Where a line below includes the word "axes", copy that line.
■ ■ ■ ■ ■ ■ ■
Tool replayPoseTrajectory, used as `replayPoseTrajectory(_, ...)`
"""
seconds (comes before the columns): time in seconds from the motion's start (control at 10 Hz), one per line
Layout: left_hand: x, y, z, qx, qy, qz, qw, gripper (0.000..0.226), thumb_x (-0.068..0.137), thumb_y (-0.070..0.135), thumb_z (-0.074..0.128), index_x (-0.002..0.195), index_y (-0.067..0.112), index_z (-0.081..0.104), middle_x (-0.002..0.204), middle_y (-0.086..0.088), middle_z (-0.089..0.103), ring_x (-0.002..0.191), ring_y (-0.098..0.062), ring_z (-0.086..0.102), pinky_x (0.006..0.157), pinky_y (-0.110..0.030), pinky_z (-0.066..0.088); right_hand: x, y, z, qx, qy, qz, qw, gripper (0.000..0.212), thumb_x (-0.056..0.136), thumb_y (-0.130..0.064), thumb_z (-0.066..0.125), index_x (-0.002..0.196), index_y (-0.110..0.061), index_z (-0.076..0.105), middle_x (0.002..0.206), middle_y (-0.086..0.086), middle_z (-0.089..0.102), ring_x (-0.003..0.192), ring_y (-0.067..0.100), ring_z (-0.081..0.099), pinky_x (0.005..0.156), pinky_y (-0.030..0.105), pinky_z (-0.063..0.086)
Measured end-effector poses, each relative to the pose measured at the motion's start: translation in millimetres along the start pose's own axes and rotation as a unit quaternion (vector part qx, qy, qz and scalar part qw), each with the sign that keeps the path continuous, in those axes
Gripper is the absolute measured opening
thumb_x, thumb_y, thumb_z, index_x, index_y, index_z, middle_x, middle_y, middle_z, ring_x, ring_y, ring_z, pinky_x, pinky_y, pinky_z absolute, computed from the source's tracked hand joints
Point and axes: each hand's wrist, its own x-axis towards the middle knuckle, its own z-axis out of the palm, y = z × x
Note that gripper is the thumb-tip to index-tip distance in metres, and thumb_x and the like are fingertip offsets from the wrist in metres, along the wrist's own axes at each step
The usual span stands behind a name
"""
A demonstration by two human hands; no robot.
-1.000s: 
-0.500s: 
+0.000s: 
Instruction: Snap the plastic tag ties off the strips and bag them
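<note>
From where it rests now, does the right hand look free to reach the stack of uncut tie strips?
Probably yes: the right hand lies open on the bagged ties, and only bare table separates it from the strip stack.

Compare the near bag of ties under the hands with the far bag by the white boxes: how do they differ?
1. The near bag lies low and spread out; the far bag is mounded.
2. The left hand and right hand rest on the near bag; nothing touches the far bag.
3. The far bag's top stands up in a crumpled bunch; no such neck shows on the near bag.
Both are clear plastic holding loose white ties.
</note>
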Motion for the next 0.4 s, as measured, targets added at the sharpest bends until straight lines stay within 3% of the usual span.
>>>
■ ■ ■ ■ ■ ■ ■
### EXERCISE ANSWER
Measured end-effector poses, each relative to the pose measured at the motion's start: translation in millimetres along the start pose's own axes and rotation as a unit quaternion (vector part qx, qy, qz and scalar part qw), each with the sign that keeps the path continuous, in those axes
Point and axes: each hand's wrist, its own x-axis towards the middle knuckle, its own z-axis out of the palm, y = z × x
Note that gripper is the thumb-tip to index-tip distance in metres, and thumb_x and the like are fingertip offsets from the wrist in metres, along the wrist's own axes at each step

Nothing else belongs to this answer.